**What this task involves:**
The answer is to be the full listing, unchanged in every line.

*****

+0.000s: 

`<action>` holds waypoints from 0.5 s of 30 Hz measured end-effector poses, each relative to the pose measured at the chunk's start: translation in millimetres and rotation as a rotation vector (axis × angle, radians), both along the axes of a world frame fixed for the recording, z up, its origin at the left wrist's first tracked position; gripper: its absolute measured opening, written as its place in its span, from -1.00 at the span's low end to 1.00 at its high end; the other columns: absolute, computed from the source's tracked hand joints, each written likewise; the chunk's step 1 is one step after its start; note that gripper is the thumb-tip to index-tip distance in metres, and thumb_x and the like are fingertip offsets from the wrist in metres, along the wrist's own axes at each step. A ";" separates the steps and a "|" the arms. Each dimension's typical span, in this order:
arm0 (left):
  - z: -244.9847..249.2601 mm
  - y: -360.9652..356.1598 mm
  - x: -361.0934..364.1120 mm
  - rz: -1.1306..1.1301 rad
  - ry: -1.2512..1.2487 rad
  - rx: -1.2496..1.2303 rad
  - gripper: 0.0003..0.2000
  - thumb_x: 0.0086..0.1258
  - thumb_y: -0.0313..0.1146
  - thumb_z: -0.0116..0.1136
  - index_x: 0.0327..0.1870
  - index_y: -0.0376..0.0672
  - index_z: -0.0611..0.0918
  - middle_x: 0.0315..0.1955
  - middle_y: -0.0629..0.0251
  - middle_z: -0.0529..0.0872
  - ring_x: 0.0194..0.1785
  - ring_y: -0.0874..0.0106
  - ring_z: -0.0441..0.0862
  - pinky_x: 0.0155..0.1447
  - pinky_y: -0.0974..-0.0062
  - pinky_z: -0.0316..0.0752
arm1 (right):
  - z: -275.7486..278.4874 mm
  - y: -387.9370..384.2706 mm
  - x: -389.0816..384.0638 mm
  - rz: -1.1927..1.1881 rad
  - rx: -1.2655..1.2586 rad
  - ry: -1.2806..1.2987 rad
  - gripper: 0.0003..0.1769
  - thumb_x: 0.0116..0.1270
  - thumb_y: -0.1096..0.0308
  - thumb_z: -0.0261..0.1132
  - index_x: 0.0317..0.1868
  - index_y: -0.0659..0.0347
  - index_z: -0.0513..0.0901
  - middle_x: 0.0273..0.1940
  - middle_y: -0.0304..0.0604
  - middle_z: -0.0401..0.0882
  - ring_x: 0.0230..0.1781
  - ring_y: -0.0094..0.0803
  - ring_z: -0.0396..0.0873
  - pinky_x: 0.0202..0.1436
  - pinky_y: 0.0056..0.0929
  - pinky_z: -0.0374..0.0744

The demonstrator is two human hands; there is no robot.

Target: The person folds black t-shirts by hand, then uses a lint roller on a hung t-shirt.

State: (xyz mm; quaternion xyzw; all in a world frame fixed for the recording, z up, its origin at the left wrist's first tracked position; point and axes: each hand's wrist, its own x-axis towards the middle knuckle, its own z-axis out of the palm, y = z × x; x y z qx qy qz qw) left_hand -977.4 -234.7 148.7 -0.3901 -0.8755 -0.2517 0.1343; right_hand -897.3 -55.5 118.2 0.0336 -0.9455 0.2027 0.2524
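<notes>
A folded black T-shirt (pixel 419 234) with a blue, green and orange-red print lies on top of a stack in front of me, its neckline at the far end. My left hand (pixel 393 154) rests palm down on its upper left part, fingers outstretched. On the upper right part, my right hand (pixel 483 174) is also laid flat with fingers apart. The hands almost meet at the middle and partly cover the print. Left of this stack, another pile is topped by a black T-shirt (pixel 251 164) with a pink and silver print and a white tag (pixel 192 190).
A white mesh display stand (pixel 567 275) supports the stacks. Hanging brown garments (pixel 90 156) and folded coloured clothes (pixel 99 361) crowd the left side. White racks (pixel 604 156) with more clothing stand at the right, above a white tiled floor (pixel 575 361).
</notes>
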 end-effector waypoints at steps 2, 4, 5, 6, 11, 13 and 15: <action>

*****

**Solution for this problem:**
+0.000s: 

`<action>` holds waypoints from 0.5 s of 30 Hz measured end-effector poses, each relative to the pose measured at the chunk's start: translation in millimetres and rotation as a rotation vector (axis × angle, radians), both along the axes of a world frame fixed for the recording, z up, its origin at the left wrist's first tracked position; gripper: its absolute measured opening, written as its place in its span, from -1.00 at the span's low end to 1.00 at its high end; the other columns: absolute, computed from the source's tracked hand joints, each written likewise; the chunk's step 1 is one step after its start; note that gripper is the thumb-tip to index-tip distance in metres, and thumb_x and the like are fingertip offsets from the wrist in metres, along the wrist's own axes at each step. A ";" separates the steps and a "|" the arms. Each dimension's typical span, in this order:
arm0 (left):
  - z: -244.9847..249.2601 mm
  - y: -360.9652..356.1598 mm
  - x: -361.0934..364.1120 mm
  - rz: -1.1306..1.1301 rad
  - ry: -1.2512..1.2487 rad
  - rx: -1.2496..1.2303 rad
  - gripper: 0.0003..0.2000
  - thumb_x: 0.0086..0.1258
  - thumb_y: -0.0313..0.1146
  - thumb_z: -0.0116..0.1136
  - index_x: 0.0327..0.1870
  - index_y: -0.0376..0.0672
  - index_z: -0.0611..0.0918
  - middle_x: 0.0315..0.1955
  - middle_y: -0.0629..0.0251
  - middle_z: -0.0529..0.0872
  - ring_x: 0.0194..0.1785
  - ring_y: -0.0874..0.0106
  - ring_z: -0.0441..0.0862
  - pinky_x: 0.0155..0.1447
  - pinky_y: -0.0974..-0.0062
  - pinky_z: -0.0316..0.0752
arm1 (right):
  - z: -275.7486..278.4874 mm
  - y: -387.9370..384.2706 mm
  - x: -389.0816..384.0638 mm
  - rz: -1.1927..1.1881 rad
  - rx: -1.2655..1.2586 rad
  - ry: -1.2806..1.2987 rad
  - gripper: 0.0003..0.1769
  - thumb_x: 0.0116..0.1270
  - thumb_y: -0.1096..0.0308
  - thumb_z: -0.0261..0.1132
  - index_x: 0.0317..0.1868
  - index_y: -0.0659..0.0347
  - index_z: -0.0513..0.0901
  - middle_x: 0.0273..0.1940
  - middle_y: -0.0304..0.0604
  - middle_z: -0.0401..0.0882
  - ring_x: 0.0230..0.1781
  - ring_y: -0.0094..0.0803
  - ring_z: -0.0396..0.0873
  - pinky_x: 0.0202..0.1436
  - pinky_y: 0.0056..0.0929
  - pinky_z: -0.0374..0.0744

The demonstrator is two human hands; there is no robot.

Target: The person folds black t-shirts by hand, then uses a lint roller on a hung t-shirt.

State: (xyz mm; quaternion xyzw; all in a world frame fixed for the recording, z up, its origin at the left wrist's first tracked position; point and axes: each hand's wrist, its own x-axis towards the middle knuckle, its own z-axis out of the palm, y = z × x; x y z qx qy qz qw) left_hand -977.4 -234.7 148.7 -0.3901 -0.8755 -0.2517 0.1343; right_hand -897.3 -55.5 118.2 0.0336 -0.9455 0.2027 0.2524
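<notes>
A folded black T-shirt (pixel 419 234) with a blue, green and orange-red print lies on top of a stack in front of me, its neckline at the far end. My left hand (pixel 393 154) rests palm down on its upper left part, fingers outstretched. On the upper right part, my right hand (pixel 483 174) is also laid flat with fingers apart. The hands almost meet at the middle and partly cover the print. Left of this stack, another pile is topped by a black T-shirt (pixel 251 164) with a pink and silver print and a white tag (pixel 192 190).
A white mesh display stand (pixel 567 275) supports the stacks. Hanging brown garments (pixel 90 156) and folded coloured clothes (pixel 99 361) crowd the left side. White racks (pixel 604 156) with more clothing stand at the right, above a white tiled floor (pixel 575 361).
</notes>
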 end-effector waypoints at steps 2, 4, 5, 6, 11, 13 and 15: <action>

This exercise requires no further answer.